▶ [WHAT THIS TASK INVOLVES]: Filter the entries down to the lines containing "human", and copy those lines.

▶ [SUPPLIED RECORDS]:
◇ ◇ ◇ ◇ ◇

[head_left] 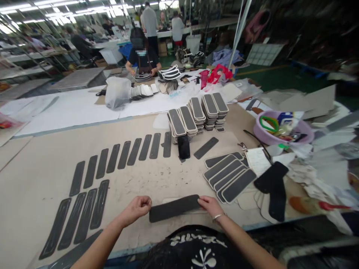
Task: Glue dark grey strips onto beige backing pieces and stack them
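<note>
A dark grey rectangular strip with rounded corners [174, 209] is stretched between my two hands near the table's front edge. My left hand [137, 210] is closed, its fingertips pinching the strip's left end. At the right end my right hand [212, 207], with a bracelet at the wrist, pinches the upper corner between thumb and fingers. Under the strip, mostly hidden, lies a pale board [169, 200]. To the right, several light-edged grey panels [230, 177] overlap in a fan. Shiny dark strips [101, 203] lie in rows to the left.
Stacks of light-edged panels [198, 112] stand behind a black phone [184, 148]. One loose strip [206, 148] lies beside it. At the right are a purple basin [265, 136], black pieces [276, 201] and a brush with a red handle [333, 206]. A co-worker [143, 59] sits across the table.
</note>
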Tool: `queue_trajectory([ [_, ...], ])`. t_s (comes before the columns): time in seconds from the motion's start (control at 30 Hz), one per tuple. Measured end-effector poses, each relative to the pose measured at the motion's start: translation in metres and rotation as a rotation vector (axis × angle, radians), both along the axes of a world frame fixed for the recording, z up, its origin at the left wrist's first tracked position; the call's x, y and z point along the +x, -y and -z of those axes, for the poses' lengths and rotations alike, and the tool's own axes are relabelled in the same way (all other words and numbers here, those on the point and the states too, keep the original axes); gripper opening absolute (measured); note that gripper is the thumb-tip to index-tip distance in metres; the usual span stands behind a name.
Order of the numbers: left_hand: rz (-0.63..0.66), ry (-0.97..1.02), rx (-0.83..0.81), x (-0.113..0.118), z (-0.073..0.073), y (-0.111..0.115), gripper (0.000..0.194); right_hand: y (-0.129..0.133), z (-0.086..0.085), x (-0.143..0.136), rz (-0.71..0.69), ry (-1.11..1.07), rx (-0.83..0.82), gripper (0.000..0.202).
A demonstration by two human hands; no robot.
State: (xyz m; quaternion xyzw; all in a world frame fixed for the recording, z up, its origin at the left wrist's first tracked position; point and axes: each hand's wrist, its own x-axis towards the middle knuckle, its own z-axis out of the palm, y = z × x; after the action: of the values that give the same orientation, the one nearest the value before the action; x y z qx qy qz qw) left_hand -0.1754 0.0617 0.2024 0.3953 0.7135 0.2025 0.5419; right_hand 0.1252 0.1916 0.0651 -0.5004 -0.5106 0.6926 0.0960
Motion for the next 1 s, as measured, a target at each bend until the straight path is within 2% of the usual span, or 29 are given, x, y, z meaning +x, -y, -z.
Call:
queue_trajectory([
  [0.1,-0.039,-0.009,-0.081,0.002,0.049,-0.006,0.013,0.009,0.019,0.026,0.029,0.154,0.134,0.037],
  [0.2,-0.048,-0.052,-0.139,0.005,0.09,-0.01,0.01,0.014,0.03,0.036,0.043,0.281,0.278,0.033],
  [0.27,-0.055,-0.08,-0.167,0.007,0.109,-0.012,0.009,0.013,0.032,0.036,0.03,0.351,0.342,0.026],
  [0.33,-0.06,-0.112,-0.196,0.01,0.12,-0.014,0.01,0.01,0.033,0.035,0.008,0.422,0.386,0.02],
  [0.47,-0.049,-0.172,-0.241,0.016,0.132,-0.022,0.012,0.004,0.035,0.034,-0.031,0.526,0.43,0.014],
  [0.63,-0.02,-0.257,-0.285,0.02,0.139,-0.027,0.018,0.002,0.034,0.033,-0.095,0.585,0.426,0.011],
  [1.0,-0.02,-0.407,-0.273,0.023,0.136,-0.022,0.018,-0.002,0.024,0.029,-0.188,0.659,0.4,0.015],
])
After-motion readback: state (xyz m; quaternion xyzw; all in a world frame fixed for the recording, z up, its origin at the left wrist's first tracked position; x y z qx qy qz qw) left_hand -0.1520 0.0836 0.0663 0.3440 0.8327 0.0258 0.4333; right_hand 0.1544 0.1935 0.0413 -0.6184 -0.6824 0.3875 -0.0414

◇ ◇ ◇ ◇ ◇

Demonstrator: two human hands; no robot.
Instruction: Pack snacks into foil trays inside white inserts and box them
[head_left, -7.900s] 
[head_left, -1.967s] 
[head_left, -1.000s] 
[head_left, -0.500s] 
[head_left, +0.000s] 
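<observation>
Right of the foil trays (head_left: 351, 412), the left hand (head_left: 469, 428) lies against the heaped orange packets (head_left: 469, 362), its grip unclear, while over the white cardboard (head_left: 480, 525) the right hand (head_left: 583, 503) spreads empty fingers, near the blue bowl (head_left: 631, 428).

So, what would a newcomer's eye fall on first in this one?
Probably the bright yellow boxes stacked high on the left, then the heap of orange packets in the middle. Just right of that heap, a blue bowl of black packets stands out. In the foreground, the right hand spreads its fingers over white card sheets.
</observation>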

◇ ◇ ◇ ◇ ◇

▶ [EXPECTED ANSWER]:
A demonstration by two human hands; no robot.
Demonstrator: two human hands; no robot.

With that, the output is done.